爽やかくんの為せるワザ
――「はあ!?逃げたぁ!?」
放課後。
私は、人が少なくなってきた教室で沙羅ちゃんと桃ちゃんに昼休みの報告をした。
藍くんに告白されて、
私が逃げ出したことを。
「……まじか」
「珠姫……なんでそんなことしたんだよ」
呆然とした表情で私を見つめる2人。
私はそんな2人の視線に耐えられなくて、思わず俯いしてしまった。
……午後の授業でも、ずっと藍くんのこと考えてた。
告白された時のシーンが、何度も何度も頭の中で繰り返される。
〝俺、珠姫ちゃんが好きだよ〟
……今でも心臓がうるさいくらいドキドキしてる。
あの瞬間、ほんとに時間が止まったみたいに感じた。
……夢みたい。
「……私……ほんとに最低だ……」
小さな声で言葉が漏れる。
そう、あれは夢じゃない。
藍くんの真剣な告白から逃げ出した、最低な私が現実。
……自分がどうしようもなく嫌だ。
「たま……」
「落ち着いてからでいいから。
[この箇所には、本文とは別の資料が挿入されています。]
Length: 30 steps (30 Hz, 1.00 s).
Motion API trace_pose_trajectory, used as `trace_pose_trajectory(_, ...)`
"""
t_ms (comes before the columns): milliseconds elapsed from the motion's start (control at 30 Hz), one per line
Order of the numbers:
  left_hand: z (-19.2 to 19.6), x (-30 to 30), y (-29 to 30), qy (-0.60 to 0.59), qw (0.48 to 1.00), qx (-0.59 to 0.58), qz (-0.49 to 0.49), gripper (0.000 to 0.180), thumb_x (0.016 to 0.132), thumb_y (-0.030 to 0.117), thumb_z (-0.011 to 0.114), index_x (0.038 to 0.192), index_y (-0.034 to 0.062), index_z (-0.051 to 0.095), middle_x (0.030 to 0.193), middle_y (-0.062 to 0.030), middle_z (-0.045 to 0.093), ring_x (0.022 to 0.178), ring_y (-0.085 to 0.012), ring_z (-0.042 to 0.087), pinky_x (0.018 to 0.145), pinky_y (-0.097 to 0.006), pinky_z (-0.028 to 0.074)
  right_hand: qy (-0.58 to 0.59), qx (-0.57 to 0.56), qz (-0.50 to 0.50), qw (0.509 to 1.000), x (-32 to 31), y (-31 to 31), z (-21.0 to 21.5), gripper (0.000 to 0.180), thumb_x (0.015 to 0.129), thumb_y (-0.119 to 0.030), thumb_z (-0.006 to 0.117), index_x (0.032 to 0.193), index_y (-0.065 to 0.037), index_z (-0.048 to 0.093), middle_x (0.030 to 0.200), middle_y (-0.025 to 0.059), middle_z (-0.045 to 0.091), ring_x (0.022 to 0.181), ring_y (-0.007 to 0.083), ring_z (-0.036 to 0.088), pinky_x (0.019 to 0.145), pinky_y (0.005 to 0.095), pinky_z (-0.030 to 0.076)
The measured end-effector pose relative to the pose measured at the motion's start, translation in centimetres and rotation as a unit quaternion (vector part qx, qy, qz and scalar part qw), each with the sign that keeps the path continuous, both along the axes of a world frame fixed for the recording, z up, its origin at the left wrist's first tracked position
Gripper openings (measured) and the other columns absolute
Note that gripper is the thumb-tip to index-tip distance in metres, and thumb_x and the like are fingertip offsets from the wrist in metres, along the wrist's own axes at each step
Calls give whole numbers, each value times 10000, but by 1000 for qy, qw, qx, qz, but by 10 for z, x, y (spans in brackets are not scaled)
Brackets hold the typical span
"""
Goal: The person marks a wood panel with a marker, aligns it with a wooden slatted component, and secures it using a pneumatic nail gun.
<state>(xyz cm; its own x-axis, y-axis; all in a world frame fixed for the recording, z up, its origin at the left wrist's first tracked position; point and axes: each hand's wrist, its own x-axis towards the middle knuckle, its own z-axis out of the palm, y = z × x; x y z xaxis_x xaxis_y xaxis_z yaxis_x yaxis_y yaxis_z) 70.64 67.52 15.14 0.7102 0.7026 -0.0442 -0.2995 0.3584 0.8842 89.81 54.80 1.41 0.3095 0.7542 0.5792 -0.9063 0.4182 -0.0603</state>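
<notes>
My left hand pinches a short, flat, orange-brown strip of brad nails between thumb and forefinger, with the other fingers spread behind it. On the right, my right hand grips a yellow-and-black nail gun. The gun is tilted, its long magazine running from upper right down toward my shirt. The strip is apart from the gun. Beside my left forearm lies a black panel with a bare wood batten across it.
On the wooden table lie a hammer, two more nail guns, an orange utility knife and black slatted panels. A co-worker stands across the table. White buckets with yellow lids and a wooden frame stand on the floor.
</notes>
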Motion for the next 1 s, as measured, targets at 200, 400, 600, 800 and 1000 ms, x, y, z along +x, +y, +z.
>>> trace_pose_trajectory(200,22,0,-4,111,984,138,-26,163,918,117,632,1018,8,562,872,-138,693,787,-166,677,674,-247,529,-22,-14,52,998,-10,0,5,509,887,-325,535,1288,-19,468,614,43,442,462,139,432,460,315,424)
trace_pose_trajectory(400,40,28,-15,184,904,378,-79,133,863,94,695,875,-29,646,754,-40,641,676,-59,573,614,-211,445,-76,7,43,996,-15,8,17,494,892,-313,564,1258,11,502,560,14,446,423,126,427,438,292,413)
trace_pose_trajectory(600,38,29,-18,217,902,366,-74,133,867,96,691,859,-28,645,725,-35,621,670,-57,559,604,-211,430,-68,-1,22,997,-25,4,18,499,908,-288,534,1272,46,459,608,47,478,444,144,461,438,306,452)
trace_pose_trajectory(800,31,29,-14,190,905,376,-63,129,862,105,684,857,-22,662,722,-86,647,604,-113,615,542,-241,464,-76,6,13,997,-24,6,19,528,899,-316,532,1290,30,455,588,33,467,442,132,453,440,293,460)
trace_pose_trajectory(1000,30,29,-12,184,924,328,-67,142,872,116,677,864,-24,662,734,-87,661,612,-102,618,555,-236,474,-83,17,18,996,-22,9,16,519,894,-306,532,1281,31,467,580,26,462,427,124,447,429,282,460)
ゆっくり話してみ」
顔を上げると、桃ちゃんも沙羅ちゃんもすごく優しい表情を私に向けてくれていて。
そんな2人を見て……私は涙が止まらなくなってしまった。
……泣くのは私じゃないのに。
きっと泣きたいのは藍くんの方。
なんで私なんかが泣いてるんだろう。
私、ほんとに……
なんてことしてしまったんだろう……。